§ **What you need to do**:
Your answer must be the listing repeated word for word, without its pictures.

§ **Provided material**:
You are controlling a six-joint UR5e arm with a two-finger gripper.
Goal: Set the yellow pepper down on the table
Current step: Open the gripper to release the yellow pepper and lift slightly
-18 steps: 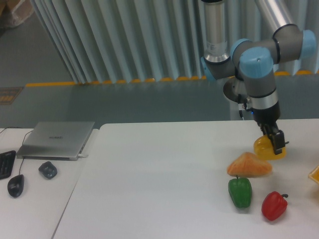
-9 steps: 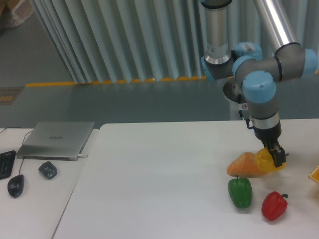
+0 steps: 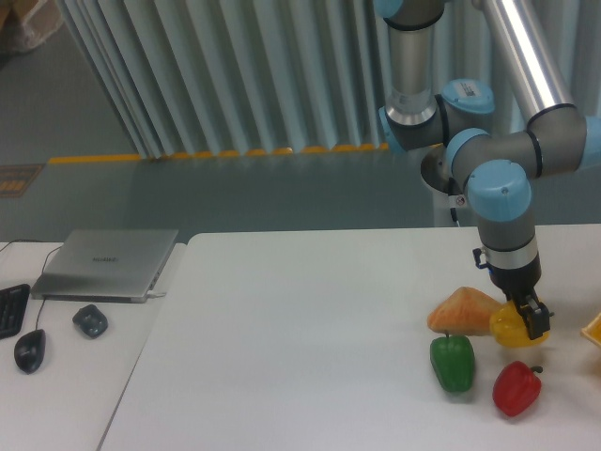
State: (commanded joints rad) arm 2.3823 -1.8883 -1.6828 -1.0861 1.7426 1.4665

§ **Output of the exercise**:
You are controlling a six-joint UR5e arm with a two-finger gripper.
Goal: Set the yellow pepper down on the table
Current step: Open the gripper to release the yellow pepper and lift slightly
-18 steps: 
-9 steps: 
+0 steps: 
State: (commanded joints rad) arm 2.3823 -1.8883 -1.6828 -1.0861 1.7426 1.4665

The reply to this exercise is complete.